- Exercise
Please restate, word for word, each line from the one containing "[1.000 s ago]" through the end of the entries below.

# # # # # # #

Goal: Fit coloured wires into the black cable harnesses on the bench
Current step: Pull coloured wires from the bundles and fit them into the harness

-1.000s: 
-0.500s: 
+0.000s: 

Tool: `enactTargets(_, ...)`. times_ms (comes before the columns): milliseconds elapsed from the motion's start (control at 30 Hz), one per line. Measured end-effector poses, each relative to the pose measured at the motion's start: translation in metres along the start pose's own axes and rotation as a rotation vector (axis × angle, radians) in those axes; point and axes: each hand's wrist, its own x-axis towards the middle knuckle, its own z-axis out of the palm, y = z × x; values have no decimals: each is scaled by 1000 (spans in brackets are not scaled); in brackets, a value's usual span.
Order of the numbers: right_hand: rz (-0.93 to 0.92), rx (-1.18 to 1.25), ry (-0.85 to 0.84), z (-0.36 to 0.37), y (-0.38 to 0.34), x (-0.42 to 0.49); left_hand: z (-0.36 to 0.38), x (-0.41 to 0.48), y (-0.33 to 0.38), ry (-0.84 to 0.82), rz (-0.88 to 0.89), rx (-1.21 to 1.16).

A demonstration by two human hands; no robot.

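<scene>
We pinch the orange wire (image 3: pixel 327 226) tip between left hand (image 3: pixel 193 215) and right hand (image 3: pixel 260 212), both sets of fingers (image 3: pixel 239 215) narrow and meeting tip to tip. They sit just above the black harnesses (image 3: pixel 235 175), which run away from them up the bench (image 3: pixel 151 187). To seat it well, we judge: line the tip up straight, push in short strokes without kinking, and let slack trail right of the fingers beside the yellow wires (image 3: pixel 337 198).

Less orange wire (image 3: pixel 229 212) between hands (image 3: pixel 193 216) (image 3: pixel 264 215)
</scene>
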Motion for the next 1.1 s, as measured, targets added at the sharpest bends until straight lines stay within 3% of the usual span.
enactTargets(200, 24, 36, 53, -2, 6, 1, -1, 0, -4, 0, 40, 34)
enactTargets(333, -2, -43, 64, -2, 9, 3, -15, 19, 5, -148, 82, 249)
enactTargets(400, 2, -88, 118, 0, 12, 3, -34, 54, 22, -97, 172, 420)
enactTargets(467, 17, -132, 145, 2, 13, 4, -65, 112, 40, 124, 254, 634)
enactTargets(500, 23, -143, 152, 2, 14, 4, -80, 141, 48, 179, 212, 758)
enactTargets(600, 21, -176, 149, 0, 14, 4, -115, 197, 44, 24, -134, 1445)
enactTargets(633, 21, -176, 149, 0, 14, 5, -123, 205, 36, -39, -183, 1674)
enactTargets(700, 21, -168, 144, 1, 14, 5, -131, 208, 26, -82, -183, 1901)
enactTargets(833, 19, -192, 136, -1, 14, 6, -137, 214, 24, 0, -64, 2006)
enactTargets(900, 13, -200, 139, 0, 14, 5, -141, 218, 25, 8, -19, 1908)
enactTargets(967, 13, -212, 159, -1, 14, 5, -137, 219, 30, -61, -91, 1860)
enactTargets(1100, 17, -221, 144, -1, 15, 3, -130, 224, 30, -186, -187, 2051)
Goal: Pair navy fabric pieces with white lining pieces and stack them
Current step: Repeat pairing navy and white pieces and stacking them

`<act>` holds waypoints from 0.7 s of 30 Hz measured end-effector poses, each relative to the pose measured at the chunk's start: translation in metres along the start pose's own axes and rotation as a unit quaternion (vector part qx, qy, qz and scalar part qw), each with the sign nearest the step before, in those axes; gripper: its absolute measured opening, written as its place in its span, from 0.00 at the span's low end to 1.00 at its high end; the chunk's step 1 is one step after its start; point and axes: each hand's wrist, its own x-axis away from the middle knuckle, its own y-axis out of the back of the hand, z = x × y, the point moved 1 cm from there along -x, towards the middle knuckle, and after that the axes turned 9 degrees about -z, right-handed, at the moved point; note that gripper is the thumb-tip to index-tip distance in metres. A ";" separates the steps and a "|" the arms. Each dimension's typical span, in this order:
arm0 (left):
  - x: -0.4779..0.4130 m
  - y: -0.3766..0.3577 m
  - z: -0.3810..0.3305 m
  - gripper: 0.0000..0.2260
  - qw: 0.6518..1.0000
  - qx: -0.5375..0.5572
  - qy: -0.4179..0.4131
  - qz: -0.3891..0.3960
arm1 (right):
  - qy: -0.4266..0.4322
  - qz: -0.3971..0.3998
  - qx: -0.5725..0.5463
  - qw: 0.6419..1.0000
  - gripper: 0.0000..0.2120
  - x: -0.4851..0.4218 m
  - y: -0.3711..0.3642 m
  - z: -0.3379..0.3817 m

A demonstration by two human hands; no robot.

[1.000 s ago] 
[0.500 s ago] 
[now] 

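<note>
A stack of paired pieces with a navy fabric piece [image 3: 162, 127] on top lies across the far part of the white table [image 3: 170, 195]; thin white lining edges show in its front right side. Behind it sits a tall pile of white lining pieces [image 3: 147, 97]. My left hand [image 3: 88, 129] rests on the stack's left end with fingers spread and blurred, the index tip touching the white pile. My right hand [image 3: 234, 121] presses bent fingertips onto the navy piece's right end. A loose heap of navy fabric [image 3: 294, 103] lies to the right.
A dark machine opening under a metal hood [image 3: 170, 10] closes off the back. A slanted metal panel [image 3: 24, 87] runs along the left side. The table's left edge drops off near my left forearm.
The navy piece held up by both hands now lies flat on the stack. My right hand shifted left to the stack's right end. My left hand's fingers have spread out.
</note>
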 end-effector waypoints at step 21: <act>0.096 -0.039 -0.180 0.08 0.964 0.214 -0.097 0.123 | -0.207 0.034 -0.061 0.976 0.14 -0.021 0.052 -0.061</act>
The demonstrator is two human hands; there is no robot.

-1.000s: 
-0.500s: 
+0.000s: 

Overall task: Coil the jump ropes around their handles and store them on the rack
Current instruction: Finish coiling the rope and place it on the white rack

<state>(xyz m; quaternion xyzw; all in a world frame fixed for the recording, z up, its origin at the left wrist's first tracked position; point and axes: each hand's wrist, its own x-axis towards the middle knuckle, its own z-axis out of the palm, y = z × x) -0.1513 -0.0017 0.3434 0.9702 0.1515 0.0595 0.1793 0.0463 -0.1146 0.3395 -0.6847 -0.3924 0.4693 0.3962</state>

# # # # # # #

- Expected answer
[1.000 s ago] 
[0.500 s ago] 
[now] 

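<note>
A stack of paired pieces with a navy fabric piece [image 3: 162, 127] on top lies across the far part of the white table [image 3: 170, 195]; thin white lining edges show in its front right side. Behind it sits a tall pile of white lining pieces [image 3: 147, 97]. My left hand [image 3: 88, 129] rests on the stack's left end with fingers spread and blurred, the index tip touching the white pile. My right hand [image 3: 234, 121] presses bent fingertips onto the navy piece's right end. A loose heap of navy fabric [image 3: 294, 103] lies to the right.
A dark machine opening under a metal hood [image 3: 170, 10] closes off the back. A slanted metal panel [image 3: 24, 87] runs along the left side. The table's left edge drops off near my left forearm.
The navy piece held up by both hands now lies flat on the stack. My right hand shifted left to the stack's right end. My left hand's fingers have spread out.
</note>
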 end-effector waypoints at step 21: <act>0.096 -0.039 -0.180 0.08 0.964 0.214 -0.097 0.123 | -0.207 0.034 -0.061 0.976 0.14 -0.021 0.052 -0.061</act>
The demonstrator is two human hands; there is no robot.

-1.000s: 
-0.500s: 
+0.000s: 

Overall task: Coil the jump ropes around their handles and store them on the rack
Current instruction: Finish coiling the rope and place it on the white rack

<state>(xyz m; quaternion xyzw; all in a world frame fixed for the recording, z up, its origin at the left wrist's first tracked position; point and axes: each hand's wrist, its own x-axis towards the middle knuckle, its own z-axis out of the palm, y = z × x) -0.1513 -0.0017 0.3434 0.9702 0.1515 0.0595 0.1793 0.0463 -0.1146 0.3395 -0.6847 -0.3924 0.4693 0.3962</state>

This finishes the exercise.